Red sculpin
- Conservation status: Least Concern (IUCN 3.1)

Scientific classification
- Kingdom: Animalia
- Phylum: Chordata
- Class: Actinopterygii
- Order: Perciformes
- Suborder: Cottoidei
- Family: Cottidae
- Genus: Procottus
- Species: P. jeittelesii
- Binomial name: Procottus jeittelesii (Dybowski, 1874)
- Synonyms: Cottus jeittelesii Dybowski, 1874 ; Procottus jeittelesi bicolor Dybowski, 1908 ;

= Red sculpin =

- Authority: (Dybowski, 1874)
- Conservation status: LC

Species of fish

Procottus jeittelesii, the red sculpin or red Baikal sculpin, is a species of ray-finned fish belonging to the family Cottidae, the typical sculpins.

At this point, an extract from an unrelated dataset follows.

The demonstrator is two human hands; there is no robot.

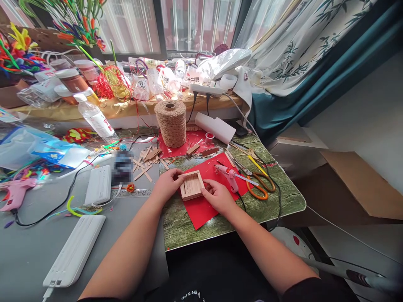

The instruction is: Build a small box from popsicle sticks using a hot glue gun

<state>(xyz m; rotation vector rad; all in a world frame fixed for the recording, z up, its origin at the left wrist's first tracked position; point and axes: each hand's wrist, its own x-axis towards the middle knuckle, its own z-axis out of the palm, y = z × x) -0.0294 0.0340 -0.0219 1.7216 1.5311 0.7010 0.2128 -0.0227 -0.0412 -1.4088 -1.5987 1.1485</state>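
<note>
A small square frame of wooden craft sticks (191,185) lies on a red sheet of paper (206,207) on the green wood-print table (277,201). My left hand (167,183) grips the frame's left edge with curled fingers. My right hand (217,196) pinches its right edge. Loose wooden sticks (146,161) are scattered just behind, near a large spool of jute twine (170,123). A pink glue gun (229,175) rests to the right of my right hand.
Orange-handled scissors (260,186) lie at the right beside a yellow tool. Two white power banks (75,249) and cables sit on the grey surface at left. Another pink glue gun (15,193), pipe cleaners, bottles and jars crowd the left and window sill.
</note>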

It is endemic to Lake Baikal in Russia. It is a freshwater fish that dwells under stones or in holes in the mud at a depth range of 0 to 800 m. It is often found at around 100 m, and is most abundant during the autumn and winter. From the late winter to the spring it breeds at depths of 5 to 30 m. It can reach a maximum length of 18 cm, but typically is 10-12 cm. It has a red spotted or banded pattern on a light background. The red sculpin resembles two of its close relatives, the smaller P. gurwici and the larger P. major.

The red sculpin's diet consists of zoobenthos, especially amphipods but also oligochaetes. Despite its small size, it is caught and eaten by locals, and also eaten by the Baikal seal and other fish.